We discussed whether we had a chance and we all agreed we would stay till the end. So pact firmly in place we decided our best strategy was to try to pull individuals from the mob and kill them off one by one until the mob finally took us all.
The monk would resurrect one or two of us (not Poop Pirate, he was too deeply ensconced in enemy territory to even attempt). We would battle until we got weak, the monk would run and the rest would keep the mob aggro’d so the monk could live to do it again.
Let me tell you it was quite a funny sight seeing the monk rush in resurrect someone and then that person and the monk running like chickens around the area trying not to agro any other groups and getting into a position where they could help each other attack the mob.
We did whittle the mob down quite a bit but then we finally got too many of them at one time (that and combined with our weakened condition due to the death penalty) so we all bit the dust.
High death penalties, half the party gone, things looked pretty hopeless but we were determined NOT to give up and bravely tightened our gear and our strategy to prevent accidental aggros.
Our strategy consisted of sending Poop Pirate, our tank, out to agro the mob. The rest of us would remain well out of the mobs way and attack from a distance and hopefully never aggroing the mob itself. This would allow the monk to focus on just healing one individual and the rest of us could use distance and area attacks as much as possible from relative safety.
It was a great plan, but it had one very surprising flaw. As we attempted to implement it with the first mob we encountered, every time Poop Pirate would run forward, our secondary warrior, Tera, would follow. Poop Pirate would stop, and we’d all yell at Tera to come back and stand with the rest of us.
And then we’d repeat the process. And again.
It was after the third time of this that I proposed that potentially Tera did not read (and most likely speak) English.
Oh, the inhumanity! So close, such a perfect plan, but we couldn’t even communicate with all the members of our party!
Well, after attempting to various attempts at making this foreign warrior understand the plan in every language we knew (Spanish, German, Dutch, Japanese and French and Hieroglyphics on the radar) Poop Pirate came up with a plan.
He ran back halfway across the area and then quickly turned around and sprinted back to where I was still standing just outside of agro range of the mob. Man, talk about funny, Tera followed him the whole way back while we just stood there!

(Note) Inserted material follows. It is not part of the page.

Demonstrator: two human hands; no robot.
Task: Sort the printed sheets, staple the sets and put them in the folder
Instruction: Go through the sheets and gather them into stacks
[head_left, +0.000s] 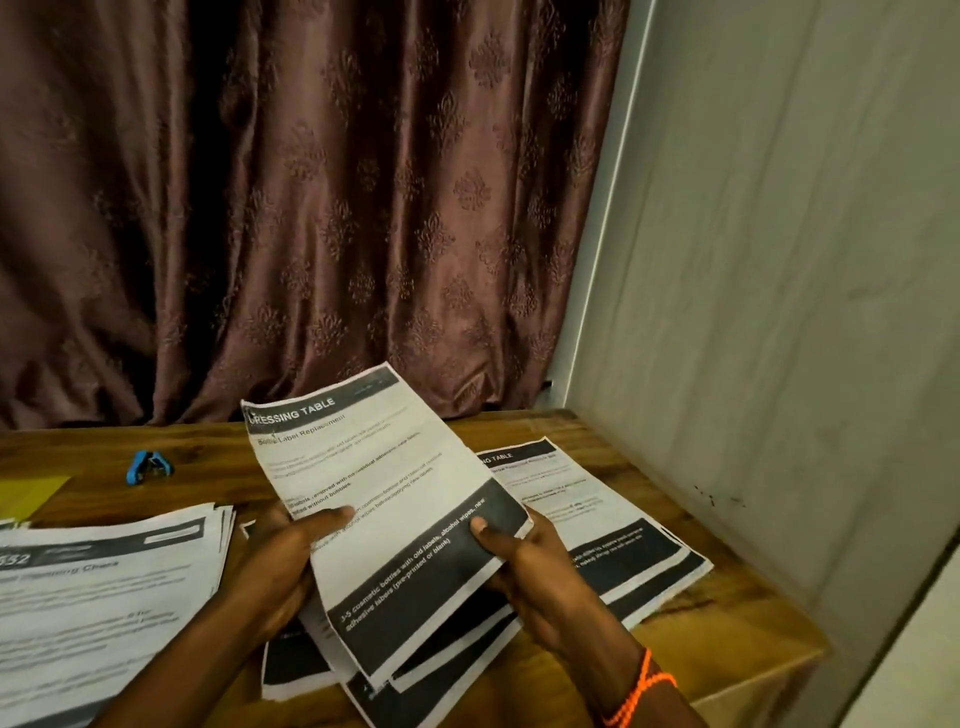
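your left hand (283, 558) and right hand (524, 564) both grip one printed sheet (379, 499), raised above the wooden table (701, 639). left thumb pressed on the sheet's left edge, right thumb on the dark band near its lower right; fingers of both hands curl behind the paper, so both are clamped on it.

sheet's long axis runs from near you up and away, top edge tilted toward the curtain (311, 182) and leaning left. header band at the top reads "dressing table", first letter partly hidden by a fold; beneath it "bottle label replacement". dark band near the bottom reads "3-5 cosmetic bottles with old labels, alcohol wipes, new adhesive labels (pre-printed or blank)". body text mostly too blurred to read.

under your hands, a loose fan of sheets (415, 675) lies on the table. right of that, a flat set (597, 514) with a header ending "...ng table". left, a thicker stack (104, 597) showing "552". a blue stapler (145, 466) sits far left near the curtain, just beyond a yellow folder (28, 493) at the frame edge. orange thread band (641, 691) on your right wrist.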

But it worked! He was then able to agro the group before, Tera, the foreigner, reached us again. (Unfortunately, when Tera DID reach us, she still charged right pass us and entered the fray. I’m sure she was muttering to herself in whatever language she did speak about the crazy party members she got stuck with)

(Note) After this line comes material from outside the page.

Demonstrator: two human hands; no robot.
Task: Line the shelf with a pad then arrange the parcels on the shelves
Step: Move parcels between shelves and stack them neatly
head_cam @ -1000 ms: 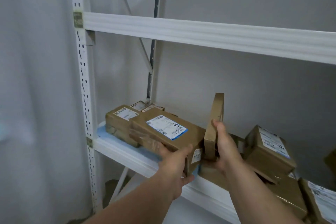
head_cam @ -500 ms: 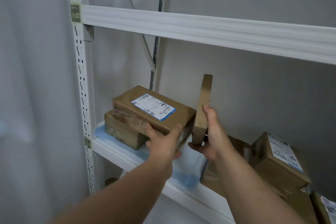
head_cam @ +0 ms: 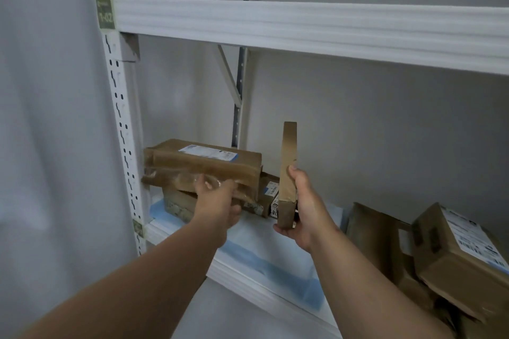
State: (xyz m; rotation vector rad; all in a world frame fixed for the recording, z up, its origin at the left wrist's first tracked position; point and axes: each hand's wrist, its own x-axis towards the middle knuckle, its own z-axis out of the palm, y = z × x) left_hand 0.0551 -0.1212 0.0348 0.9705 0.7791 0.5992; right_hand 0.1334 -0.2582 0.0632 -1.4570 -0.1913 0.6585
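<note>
**Both hands gripping parcels at the padded shelf**

Right hand (head_cam: pixel 305 209) wraps its fingers round the lower end of a thin flat parcel (head_cam: pixel 288 168), held upright on edge above the blue pad (head_cam: pixel 275 261). Left hand (head_cam: pixel 217 201) grips the front edge of a long taped parcel (head_cam: pixel 203 166) lying on top of other boxes (head_cam: pixel 179 202) at the shelf's (head_cam: pixel 248 281) left end.

Handling, by judgement: cardboard, stiff and probably light; glossy tape may be slippery, so hold by edges and corners. The flat one could tip if stood alone.

Hard to see: boxes under the long parcel mostly hidden, count unclear. Parcels at right (head_cam: pixel 451 253) cut off by the frame. Labels unreadable.
</note>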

Still, it was working and we managed to take out a few more mobs working our way slowly and carefully to the end of the quest indicated on the map.
And you know what we did it! Though half the party was gone, though encumbered with an attention starved diva of a monk and a foreign warrior with whom we could not communicate, we defeated the Villain of Galrath!
I don’t know that I could have asked for a better experience on this quest than what I went through. There was drama, comedy, overwhelming odds and a small team of mix-matched but determined warriors that preserved and came out on top in the end!